Dans la littérature, notamment en sciences sociales, il existe un intérêt récent pour l’articulation de ces différents types et formats de coopération. Camille Morel et Friederike Richter proposent ainsi une typologie des coopérations de défense au XXIe siècle, classant les accords en fonction de leur niveau de coopération (bi-, mini- ou multilatéral), de leurs objectifs (particulier ou général), de leur durée (temporaire ou permanent), de leur domaine (fonctionnement ou investissement) et de leur cadre (institutionnalisé ou non) [2]. Elles montrent les nuances qui existent entre ces différents modèles de coopération et insistent sur le fait qu’un État n’optera pas pour un seul format de manière ferme et définitive, mais articulera au contraire ces différents types de coopération en fonction de ses intérêts sur la scène internationale. Un argument similaire est avancé par Samuel B. H. Faure qui examine la politique française d’armement. La France mobilise en effet « différents types de coopération internationale pour répondre à un problème public » [3], une approche qu’il nomme « flexilatéralisme » et qui vise avant tout à gagner en efficacité en utilisant, de manière simultanée, différents modes de coopération.

Différents types de coopération, différents bénéfices

Chaque type de coopération a ses propres coûts et bénéfices. Les avantages et désavantages des différents formats de coopération sont relativement bien connus, notamment en ce qui concerne les coopérations bilatérales et multilatérales qui ont été les deux modes de coopération privilégiés au XXe siècle.

Le multilatéralisme, dans son acceptation actuelle, remonte au milieu du XIXe siècle et s’est principalement développé pendant l’entre-deux-guerres, avec une prolifération d’organisations internationales depuis 1945. Il s’agit d’un processus de coopération entre plus de deux États, impliquant une certaine forme d’institutionnalisation.
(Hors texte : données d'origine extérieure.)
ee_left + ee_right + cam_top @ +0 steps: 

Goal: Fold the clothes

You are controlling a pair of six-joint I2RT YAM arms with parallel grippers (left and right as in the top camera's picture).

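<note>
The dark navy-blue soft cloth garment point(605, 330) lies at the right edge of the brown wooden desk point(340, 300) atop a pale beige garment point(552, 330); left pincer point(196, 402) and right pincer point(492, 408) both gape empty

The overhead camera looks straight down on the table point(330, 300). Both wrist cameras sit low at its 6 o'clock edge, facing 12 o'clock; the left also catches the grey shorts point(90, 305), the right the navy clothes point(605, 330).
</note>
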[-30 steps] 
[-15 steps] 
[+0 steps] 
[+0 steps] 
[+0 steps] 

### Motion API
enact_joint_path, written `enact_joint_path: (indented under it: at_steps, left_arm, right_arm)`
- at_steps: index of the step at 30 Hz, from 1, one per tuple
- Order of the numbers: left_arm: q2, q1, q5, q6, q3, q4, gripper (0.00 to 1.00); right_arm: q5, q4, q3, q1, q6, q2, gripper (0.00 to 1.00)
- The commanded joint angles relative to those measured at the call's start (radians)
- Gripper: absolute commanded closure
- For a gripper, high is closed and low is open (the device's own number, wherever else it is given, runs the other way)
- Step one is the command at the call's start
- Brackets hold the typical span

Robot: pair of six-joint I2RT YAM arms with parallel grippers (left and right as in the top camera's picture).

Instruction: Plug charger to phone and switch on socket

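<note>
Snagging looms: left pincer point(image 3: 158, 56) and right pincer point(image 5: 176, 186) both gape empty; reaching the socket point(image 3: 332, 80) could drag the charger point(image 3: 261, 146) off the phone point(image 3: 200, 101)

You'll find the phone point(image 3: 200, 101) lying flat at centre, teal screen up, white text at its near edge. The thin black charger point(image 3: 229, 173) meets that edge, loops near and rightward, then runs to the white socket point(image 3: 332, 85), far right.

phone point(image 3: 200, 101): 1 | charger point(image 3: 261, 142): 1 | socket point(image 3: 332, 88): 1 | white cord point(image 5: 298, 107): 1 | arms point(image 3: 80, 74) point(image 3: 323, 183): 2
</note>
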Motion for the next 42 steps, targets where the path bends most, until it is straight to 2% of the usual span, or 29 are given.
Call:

Grâce à ses principes sous-jacents – non-discrimination, indivisibilité et réciprocité [4] – le multilatéralisme est considéré comme un mode de coopération adapté à la gestion de certains défis sécuritaires communs, tout en ayant le soutien de la communauté internationale. Plusieurs avantages – de nature différente – ont ainsi été identifiés dans la littérature : des avantages politiques, car le multilatéralisme permet entre autres de légitimer une action militaire ; stratégique, puisque la coopération à l’échelle internationale est susceptible d’augmenter le niveau de sécurité au niveau mondial ; opérationnels, parce que le multilatéralisme a vocation à renforcer l’interopérabilité des forces armées et de leurs équipements dans le moyen et long terme ; et enfin économiques, car ce mode de coopération permet de faire des économies d’échelle et donc de partager le fardeau.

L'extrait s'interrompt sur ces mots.